EXERCISE PROMPT → Would you give the number of lines below in which the string "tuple" appears? Nothing else is needed.

EXERCISE DATA →
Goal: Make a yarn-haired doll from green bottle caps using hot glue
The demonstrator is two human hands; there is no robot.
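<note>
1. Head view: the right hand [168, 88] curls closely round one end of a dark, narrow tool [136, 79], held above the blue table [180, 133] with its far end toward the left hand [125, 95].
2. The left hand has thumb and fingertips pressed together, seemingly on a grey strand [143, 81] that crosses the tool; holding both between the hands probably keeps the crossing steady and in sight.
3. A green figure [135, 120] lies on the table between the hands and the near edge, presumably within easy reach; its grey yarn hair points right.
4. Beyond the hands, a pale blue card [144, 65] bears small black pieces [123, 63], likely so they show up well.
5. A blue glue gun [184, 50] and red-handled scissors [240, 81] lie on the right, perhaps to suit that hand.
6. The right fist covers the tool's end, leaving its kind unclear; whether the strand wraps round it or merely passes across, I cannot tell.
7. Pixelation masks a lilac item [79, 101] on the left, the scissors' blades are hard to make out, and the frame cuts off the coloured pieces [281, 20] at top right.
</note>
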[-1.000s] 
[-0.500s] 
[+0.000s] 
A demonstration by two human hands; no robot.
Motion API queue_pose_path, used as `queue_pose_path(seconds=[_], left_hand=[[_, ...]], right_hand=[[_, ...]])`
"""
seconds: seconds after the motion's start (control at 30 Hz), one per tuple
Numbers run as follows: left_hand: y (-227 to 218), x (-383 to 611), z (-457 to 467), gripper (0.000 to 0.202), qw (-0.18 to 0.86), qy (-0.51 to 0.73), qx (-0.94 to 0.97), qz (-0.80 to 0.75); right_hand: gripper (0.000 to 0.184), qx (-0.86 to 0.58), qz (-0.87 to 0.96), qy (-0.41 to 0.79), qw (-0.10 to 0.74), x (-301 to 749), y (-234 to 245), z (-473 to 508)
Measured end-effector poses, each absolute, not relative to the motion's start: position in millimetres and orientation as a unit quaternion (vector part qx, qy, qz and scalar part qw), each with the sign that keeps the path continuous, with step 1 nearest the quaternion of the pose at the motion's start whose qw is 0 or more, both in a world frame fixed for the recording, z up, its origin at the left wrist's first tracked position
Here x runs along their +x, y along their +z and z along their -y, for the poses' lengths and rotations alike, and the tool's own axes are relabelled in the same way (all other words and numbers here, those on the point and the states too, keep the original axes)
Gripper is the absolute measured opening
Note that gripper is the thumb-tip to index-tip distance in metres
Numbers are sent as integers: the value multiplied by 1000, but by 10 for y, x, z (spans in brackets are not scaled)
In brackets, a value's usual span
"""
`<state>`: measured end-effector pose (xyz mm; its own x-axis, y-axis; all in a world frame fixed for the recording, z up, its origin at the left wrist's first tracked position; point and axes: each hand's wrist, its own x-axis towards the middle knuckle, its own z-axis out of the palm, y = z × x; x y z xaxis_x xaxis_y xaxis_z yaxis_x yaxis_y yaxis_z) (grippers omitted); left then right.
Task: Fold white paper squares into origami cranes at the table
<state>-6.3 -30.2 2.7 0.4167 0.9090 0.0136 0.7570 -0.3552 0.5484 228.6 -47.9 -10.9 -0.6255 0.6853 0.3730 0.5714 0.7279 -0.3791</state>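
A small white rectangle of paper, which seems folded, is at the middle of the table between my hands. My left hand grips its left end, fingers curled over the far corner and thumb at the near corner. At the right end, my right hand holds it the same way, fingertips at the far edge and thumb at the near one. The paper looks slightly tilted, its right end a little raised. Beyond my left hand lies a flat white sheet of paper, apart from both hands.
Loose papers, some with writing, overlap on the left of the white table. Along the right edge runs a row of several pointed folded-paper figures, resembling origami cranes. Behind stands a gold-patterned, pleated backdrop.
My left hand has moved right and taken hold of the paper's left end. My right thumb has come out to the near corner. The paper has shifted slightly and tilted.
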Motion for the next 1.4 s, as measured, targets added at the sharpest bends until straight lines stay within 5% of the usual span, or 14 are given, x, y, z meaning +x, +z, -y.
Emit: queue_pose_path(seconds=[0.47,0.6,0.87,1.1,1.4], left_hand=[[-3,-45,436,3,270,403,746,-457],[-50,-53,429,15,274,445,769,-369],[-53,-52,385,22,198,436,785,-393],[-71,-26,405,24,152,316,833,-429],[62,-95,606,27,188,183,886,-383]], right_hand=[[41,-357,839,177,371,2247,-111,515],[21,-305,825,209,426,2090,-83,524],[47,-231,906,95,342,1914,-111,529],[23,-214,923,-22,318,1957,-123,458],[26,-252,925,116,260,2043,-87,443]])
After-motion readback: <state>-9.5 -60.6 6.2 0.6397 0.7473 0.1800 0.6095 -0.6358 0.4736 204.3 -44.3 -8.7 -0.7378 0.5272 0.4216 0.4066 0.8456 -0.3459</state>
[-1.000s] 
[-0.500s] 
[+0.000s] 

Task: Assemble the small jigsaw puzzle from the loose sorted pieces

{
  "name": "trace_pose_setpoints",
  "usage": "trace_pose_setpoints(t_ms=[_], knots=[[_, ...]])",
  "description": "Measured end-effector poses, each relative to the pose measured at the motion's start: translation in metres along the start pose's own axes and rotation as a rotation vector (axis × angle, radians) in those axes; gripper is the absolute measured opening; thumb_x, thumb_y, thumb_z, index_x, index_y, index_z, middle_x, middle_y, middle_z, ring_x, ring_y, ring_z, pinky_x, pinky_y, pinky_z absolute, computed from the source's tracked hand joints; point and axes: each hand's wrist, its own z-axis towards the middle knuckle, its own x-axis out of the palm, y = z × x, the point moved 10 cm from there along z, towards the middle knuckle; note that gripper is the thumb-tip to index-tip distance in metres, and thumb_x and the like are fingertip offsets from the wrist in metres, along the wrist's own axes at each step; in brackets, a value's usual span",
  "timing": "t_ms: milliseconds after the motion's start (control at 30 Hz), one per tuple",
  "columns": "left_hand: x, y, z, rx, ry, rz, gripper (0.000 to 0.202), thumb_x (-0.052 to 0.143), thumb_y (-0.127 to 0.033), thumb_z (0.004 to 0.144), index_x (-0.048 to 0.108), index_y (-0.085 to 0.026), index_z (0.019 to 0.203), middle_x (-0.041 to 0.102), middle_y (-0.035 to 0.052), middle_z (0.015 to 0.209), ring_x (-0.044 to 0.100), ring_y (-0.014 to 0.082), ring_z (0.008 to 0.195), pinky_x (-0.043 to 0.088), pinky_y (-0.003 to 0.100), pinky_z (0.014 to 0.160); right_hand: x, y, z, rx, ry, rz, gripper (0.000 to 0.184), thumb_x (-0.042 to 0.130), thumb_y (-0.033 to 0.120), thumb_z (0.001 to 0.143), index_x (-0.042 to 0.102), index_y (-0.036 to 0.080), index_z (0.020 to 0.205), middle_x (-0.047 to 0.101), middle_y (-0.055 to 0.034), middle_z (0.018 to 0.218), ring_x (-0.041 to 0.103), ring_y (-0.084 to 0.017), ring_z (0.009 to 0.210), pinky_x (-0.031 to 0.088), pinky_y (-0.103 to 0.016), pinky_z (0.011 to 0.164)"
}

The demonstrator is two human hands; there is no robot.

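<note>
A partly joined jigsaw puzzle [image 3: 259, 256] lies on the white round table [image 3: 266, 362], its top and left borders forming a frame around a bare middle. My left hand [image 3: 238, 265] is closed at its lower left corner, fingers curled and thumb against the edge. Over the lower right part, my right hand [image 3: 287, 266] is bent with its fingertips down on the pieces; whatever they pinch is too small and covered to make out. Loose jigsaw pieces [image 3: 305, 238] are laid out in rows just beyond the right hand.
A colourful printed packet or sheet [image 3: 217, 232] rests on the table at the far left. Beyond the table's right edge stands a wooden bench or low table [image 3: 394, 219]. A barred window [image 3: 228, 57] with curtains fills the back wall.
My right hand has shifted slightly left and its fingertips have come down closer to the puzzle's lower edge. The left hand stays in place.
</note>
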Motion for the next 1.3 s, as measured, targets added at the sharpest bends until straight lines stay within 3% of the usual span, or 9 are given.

YOUR RESPONSE → 2